Improving nitrogen use efficiency in rice by estimating leaf nitrogen content with near-infrared spectroscopy and chemometric modeling.
Audberto Quiroga-Mosquera, Mariana Santos-Rivera, Diego Guzmán-Prada, Jorge Casas, Manabu Ishitani, Michael Gomez Selvaraj
Abstract
Open AccessAccurate nitrogen management in rice (Oryza sativa L.) is essential for optimizing both crop productivity and environmental sustainability. This study evaluated the potential of Near-Infrared Spectroscopy (NIRS) combined with chemometric modeling to classify leaf nitrogen content (LNC) in five rice genotypes (Nerica, Rufipogon, IR64, Ciherang, and Curinga) subjected to five nitrogen fertilization levels (0%, 25%, 50%, 75%, 100%).

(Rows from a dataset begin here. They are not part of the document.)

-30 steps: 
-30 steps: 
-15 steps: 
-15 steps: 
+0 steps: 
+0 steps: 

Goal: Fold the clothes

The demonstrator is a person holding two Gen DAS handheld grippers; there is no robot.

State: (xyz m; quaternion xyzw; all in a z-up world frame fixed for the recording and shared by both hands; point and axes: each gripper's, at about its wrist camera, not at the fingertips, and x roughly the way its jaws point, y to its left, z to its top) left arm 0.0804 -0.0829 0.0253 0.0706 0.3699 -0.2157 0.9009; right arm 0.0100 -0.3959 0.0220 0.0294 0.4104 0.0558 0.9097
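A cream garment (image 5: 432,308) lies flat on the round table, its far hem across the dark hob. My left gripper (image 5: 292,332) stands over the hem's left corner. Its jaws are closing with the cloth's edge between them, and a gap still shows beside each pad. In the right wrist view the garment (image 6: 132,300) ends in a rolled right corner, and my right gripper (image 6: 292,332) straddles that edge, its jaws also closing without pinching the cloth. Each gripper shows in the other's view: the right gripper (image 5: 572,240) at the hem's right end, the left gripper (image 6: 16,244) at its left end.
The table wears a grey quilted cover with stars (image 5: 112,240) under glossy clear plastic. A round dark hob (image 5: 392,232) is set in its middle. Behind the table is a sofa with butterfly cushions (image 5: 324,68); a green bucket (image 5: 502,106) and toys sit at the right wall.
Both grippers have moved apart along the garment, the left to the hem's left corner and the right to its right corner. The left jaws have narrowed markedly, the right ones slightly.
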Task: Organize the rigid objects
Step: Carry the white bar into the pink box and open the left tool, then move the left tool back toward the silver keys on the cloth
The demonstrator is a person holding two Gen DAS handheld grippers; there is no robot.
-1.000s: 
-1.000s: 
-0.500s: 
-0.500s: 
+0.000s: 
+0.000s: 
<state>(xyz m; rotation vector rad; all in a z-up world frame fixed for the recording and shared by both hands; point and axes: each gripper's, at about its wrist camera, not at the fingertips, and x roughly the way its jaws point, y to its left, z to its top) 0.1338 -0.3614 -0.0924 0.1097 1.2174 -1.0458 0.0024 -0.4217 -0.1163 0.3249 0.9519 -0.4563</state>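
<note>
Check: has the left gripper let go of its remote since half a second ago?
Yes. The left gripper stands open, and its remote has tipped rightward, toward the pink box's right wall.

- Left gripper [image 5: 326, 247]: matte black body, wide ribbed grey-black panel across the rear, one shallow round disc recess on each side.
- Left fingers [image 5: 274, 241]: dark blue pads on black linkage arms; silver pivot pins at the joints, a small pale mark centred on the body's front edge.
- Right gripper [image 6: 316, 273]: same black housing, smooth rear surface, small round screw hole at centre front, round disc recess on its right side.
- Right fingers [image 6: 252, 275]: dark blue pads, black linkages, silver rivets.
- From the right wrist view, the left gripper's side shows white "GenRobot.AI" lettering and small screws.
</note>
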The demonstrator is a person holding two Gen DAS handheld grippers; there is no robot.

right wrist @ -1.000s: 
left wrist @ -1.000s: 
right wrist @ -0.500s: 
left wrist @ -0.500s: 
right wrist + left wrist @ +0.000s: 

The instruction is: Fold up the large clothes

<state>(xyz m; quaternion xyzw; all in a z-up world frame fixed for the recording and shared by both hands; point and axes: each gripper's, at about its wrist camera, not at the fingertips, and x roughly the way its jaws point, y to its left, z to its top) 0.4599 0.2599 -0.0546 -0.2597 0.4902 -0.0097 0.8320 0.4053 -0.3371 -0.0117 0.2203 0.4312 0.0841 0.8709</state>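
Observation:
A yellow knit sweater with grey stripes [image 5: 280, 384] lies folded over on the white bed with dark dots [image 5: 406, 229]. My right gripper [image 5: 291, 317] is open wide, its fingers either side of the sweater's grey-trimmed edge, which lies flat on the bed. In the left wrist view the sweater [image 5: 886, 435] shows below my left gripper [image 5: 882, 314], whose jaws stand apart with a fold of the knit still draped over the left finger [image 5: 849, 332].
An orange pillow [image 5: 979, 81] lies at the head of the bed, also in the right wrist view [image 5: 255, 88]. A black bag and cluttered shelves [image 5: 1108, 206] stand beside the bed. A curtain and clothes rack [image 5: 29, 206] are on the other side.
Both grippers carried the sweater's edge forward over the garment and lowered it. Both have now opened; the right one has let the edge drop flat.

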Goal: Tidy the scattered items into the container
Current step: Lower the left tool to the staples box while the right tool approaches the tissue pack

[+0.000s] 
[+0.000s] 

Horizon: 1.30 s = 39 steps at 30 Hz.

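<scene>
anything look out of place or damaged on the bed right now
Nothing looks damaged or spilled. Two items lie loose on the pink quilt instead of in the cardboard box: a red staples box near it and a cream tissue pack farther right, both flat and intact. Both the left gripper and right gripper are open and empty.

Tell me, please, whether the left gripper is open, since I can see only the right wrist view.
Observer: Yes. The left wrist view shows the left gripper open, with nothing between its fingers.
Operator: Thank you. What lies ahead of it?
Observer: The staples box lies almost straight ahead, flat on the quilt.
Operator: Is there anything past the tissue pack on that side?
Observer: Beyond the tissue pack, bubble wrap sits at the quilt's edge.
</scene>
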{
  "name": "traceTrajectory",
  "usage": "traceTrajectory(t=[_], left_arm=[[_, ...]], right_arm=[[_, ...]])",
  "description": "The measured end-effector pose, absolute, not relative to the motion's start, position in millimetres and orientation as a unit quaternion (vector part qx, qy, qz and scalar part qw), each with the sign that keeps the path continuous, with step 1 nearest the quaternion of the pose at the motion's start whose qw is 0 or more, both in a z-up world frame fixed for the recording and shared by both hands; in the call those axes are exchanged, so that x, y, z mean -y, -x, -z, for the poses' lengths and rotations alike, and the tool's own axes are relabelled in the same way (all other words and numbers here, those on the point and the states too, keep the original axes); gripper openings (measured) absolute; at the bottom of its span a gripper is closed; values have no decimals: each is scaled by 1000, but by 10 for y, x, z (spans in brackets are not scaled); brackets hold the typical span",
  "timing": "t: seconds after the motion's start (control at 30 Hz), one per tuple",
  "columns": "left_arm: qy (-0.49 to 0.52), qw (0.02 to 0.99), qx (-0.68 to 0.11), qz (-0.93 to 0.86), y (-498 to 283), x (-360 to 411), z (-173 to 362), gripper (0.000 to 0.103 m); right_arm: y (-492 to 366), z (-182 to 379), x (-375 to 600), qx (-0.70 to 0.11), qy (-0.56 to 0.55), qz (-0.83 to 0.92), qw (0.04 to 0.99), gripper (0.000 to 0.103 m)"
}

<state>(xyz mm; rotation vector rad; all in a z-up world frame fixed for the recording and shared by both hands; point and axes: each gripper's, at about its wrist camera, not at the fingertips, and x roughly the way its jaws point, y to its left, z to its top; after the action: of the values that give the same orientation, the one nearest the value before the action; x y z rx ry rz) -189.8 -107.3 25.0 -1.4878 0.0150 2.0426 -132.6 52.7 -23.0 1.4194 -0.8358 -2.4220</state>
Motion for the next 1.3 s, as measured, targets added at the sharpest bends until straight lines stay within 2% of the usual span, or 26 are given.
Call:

Spectral data (350-2500 nm) were processed using Principal Component Analysis followed by Linear Discriminant Analysis (PCA-LDA) to distinguish nitrogen treatments and explore genotype-specific spectral responses. The 1700-2200 nm spectral region yielded the highest classification accuracy, consistently exceeding 94%, indicating strong sensitivity to nitrogen-related biochemical variation. Compared to conventional destructive methods, NIRS provides a non-invasive, rapid, and scalable alternative for nitrogen assessment in field conditions. This is the first study to demonstrate NIRS-based discrimination of nitrogen levels across multiple rice genotypes, offering new avenues for genotype-informed fertilization strategies and improved nitrogen use efficiency (NUE). The results support the objectives of the Green Campus Initiative at the Alliance Bioversity International & CIAT and contribute to broader Sustainable Development Goals (SDGs 2, 12, 13, and 15), promoting data-driven, environmentally responsible nutrient management in rice production.